DECLARE @Rows INT = 10000000; -- Ten million rows CREATE TABLE dbo.StringsTest ( ID INT IDENTITY PRIMARY KEY ,AString VARCHAR(20) NULL ); WITH Tally (n) AS ( SELECT TOP (@Rows) ROW_NUMBER() OVER (ORDER BY (SELECT NULL)) FROM sys.all_columns a CROSS JOIN sys.all_columns b ) INSERT INTO dbo.StringsTest SELECT CASE -- n%10 = 0 = 10% of strings are not NULL WHEN n%10 = 0 THEN SUBSTRING('ABCDEFGHIJKLMNOPQRSTUVWXYZ', 1+ABS(CHECKSUM(NEWID()))%26, 1) + SUBSTRING('ABCDEFGHIJKLMNOPQRSTUVWXYZ', 1+ABS(CHECKSUM(NEWID()))%26, 1) + SUBSTRING('ABCDEFGHIJKLMNOPQRSTUVWXYZ', 1+ABS(CHECKSUM(NEWID()))%26, 1) + CAST(n%(@Rows/2) AS VARCHAR(10)) + SUBSTRING('ABCDEFGHIJKLMNOPQRSTUVWXYZ', 1+ABS(CHECKSUM(NEWID()))%26, 1) + SUBSTRING('ABCDEFGHIJKLMNOPQRSTUVWXYZ', 1+ABS(CHECKSUM(NEWID()))%26, 1) + SUBSTRING('ABCDEFGHIJKLMNOPQRSTUVWXYZ', 1+ABS(CHECKSUM(NEWID()))%26, 1) END FROM Tally; SELECT [NullCount]=COUNT(CASE WHEN AString IS NULL THEN 1 END) ,[NonNullCount]=COUNT(CASE WHEN AString IS NOT NULL THEN 1 END) FROM dbo.StringsTest;
In this test harness, we’ve created ten million rows with about 10% of those rows (1,000,000) containing about 500,000 unique character strings. Our assumption here is that the column of interest is not a part of the PRIMARY KEY of the table, because in the real world such searches are usually performed on columns of freeform text entry.
The final SELECT confirms our sparseness ratio (NullCount=9,000,000, NonNullCount=1,000,000).
The Benchmark
Our benchmark query (below) is pretty simple and standard. The timing result was obtained from a sister query which is identical except that it shunts the display results to a local variable to eliminate any biasing of the elapsed time caused by rendering the results to the SQL Server Management Studio (SSMS) results pane.

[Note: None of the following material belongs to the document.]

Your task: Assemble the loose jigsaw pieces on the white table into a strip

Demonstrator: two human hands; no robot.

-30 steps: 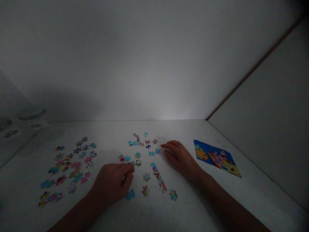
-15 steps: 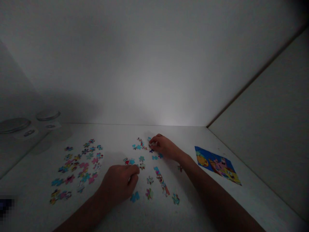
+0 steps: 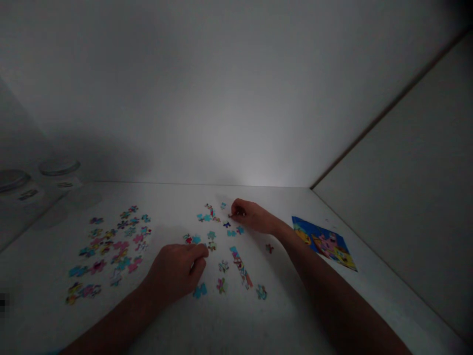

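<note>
My right hand [image 3: 251,215] is closed in a pinch at the far middle of the white table, and a small jigsaw piece [image 3: 230,216] shows at its fingertips. Just below it lie a dark blue piece [image 3: 226,224] and a light blue pair [image 3: 231,233]. My left hand [image 3: 179,268] rests on the table with its fingers curled; whatever is inside them is hidden. Close to it are a red and blue joined group [image 3: 192,239] and a light blue piece [image 3: 200,291]. Between the hands runs a joined strip of pieces [image 3: 241,266].
Many loose jigsaw pieces [image 3: 120,245] spread over the left side. A blue cartoon picture sheet [image 3: 328,244] lies at the right. Two clear jars with metal lids [image 3: 59,166] stand at the far left. A white wall [image 3: 207,98] closes off the back.
My right hand has drawn slightly back from the small pieces at the far middle, uncovering the dark blue one. My left hand keeps its curled pose. The whole view has shifted a little.
</note>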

In fact, each query was run twice, with results recorded for the second run, so as to give SQL the opportunity to cache an efficient execution plan. This same tactic will be applied to all the timing results we will record as we go along.

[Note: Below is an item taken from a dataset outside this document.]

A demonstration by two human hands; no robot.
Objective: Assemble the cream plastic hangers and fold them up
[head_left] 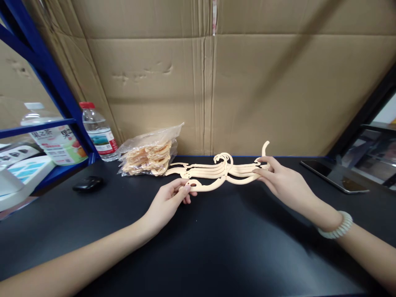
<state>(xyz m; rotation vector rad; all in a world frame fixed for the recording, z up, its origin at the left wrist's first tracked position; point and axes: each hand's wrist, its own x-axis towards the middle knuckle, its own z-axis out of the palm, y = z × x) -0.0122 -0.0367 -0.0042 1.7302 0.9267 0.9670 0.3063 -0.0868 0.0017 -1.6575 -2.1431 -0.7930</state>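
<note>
Between my two hands is a cream plastic folding clothes hanger (211, 187), spread out with its hook upward near the middle. My left hand (168, 199) is closed on the tip of its left arm, thumb on top and fingers underneath. The tip of the right arm is pinched in my right hand (286, 183), which partly hides it. Just behind, several matching hangers (202, 172) lie side by side on the black table (198, 247). Their hooks overlap the held one's hook, so I cannot tell every hook apart.
A clear plastic bag (151, 153) full of similar cream pieces sits behind left. A black mouse (88, 184), a red-capped water bottle (99, 134) and a blue rack (58, 84) stand left. A phone (334, 176) lies right. Cardboard (148, 82) walls the back.
</note>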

SELECT AString FROM dbo.StringsTest WHERE AString LIKE '%221%'; Traditional Solution - no INDEX (4998 row(s) affected) SQL Server Execution Times: CPU time = 1795 ms, elapsed time = 474 ms.
This query has a pretty undistinguished Actual Execution Plan as depicted below. Indeed the expectation that an INDEX SCAN (in this case, of the CLUSTERED INDEX) will be used to deliver the query results is achieved.
Indexing
Because we know that SQL Server ignores NULL values when it constructs an INDEX, our first thought is that perhaps an INDEX on the column of interest might help, so we’ll add one.

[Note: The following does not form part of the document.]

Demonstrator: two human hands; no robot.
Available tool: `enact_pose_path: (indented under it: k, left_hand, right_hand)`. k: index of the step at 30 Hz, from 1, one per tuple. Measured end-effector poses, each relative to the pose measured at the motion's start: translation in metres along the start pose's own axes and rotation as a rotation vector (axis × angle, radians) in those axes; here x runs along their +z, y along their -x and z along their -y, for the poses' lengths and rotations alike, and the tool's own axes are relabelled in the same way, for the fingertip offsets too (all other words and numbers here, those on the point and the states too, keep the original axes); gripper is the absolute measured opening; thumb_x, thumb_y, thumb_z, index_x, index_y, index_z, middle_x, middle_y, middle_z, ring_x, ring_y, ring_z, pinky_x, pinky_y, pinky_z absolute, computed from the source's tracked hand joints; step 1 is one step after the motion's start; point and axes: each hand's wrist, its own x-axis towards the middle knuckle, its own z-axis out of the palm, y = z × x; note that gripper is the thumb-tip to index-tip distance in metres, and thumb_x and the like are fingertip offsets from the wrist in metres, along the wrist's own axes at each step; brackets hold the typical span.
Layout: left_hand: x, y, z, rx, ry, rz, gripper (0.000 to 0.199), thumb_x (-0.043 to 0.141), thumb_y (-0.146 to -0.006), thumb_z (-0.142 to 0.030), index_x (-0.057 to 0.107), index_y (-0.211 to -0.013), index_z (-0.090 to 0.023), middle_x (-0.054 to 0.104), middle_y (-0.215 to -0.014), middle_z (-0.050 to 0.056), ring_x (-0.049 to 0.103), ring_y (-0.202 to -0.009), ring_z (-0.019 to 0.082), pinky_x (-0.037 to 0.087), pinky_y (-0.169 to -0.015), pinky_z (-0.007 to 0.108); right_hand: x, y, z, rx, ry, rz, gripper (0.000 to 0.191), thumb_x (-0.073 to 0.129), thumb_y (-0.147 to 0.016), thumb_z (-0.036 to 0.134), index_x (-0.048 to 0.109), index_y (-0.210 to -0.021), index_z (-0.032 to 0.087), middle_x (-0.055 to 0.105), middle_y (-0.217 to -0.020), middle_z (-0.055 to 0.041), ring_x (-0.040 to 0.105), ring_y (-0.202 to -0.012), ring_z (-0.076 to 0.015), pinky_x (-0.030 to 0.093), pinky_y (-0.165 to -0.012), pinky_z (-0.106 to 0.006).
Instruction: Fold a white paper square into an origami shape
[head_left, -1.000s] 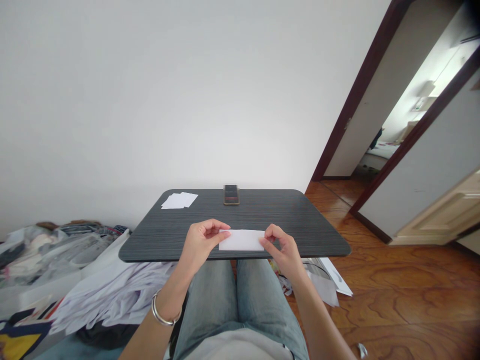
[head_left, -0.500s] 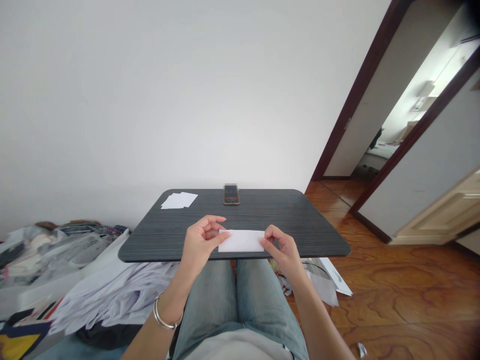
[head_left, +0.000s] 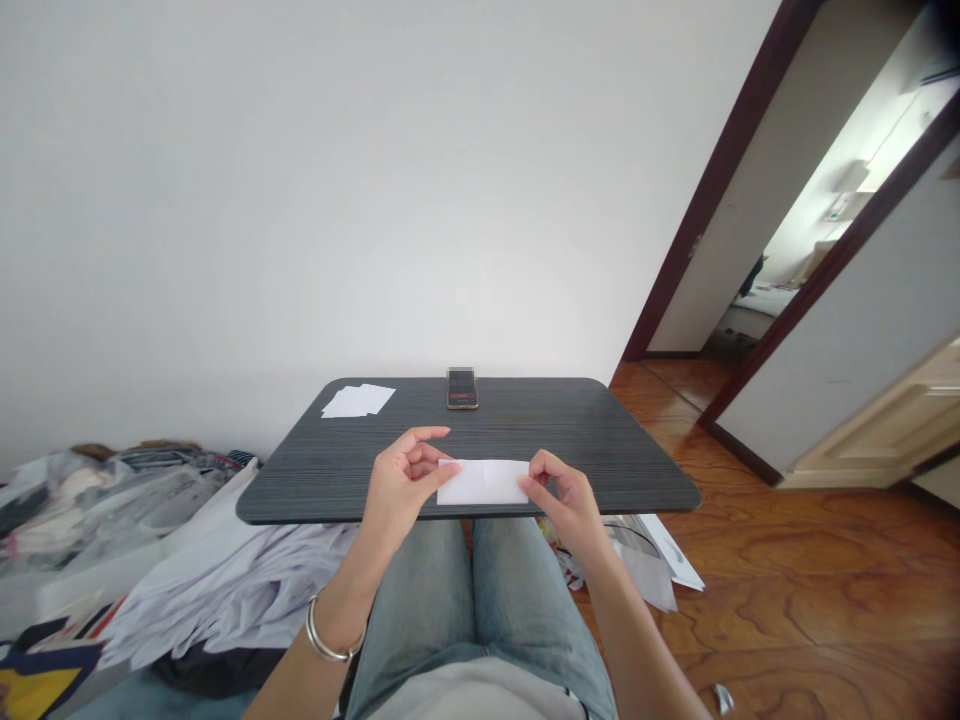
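White sheets [head_left: 358,401] overlap by the far-left corner of the desk [head_left: 600,440]. The left hand [head_left: 397,485], index finger raised, pinches the left end with its grip; a phone [head_left: 462,390] sits at the far edge's middle; the white paper strip [head_left: 484,482] is near the front edge; the right hand's [head_left: 564,495] grip pinches its right end.

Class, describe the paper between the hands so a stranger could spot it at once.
Find the dark, finely streaked, round-cornered table by the white wall. Near its front edge is a white oblong paper, its ends at the left hand and right hand. Unlike the overlapping white sheets at far left, it is held.
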Motion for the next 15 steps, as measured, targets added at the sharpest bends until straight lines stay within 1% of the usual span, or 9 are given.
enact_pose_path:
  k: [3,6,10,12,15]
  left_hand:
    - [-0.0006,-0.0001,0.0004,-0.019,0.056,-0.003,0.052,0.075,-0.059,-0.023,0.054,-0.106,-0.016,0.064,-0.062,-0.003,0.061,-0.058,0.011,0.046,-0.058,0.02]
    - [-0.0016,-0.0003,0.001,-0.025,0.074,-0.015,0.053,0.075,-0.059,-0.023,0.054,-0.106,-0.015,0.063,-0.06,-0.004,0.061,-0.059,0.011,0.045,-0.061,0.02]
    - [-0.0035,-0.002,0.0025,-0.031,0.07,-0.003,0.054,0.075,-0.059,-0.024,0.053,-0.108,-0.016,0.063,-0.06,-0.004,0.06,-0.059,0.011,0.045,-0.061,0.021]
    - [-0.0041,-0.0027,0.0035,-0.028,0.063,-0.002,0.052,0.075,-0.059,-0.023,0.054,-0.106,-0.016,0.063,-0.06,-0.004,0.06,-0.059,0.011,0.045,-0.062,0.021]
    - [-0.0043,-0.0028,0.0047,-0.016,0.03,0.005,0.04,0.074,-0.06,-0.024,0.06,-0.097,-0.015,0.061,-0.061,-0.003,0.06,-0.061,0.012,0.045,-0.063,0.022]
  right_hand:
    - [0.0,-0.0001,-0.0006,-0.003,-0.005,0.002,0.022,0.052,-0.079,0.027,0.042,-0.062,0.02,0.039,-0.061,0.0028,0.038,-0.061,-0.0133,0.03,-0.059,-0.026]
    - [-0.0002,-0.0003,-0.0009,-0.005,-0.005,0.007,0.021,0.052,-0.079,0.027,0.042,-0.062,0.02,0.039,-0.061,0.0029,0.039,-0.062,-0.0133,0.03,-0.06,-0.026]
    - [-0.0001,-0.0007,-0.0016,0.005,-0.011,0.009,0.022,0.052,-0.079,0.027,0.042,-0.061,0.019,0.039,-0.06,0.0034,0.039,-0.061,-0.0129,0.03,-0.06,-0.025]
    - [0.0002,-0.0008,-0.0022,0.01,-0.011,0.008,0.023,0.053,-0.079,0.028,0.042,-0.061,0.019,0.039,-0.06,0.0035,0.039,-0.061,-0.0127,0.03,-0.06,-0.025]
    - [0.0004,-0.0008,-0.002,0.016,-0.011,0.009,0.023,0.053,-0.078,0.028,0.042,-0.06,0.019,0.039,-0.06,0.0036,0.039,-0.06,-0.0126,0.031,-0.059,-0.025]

CREATE INDEX s_ix1 ON dbo.StringsTest (AString);
The new timing results (remember that our data contains only 10% non-NULL values) now show this:
Traditional Solution - with INDEX (4998 row(s) affected) SQL Server Execution Times: CPU time = 1747 ms, elapsed time = 513 ms.
It is rather disappointing that our attempt at INDEXing has fallen short of improving the query’s elapsed time performance. In fact, it appears to be a little worse, even though CPU is slightly improved.
A Little Trial and Error
Resting not on my laurels nor relying on dogma to guide me, I set about pursuing alternate forms of the query that might somehow, miraculously manage to ignore the large numbers of NULL rows in my column. I came up with about a half a dozen alternative forms, including one that gave me two INDEX SEEKs instead of the INDEX SCAN. Unfortunately, that one proved to be quite worthless because it was significantly slower than my benchmark. What I was really thinking I might find was a case where not all INDEX SCANs are created equal (and that my variant might be a little bit better).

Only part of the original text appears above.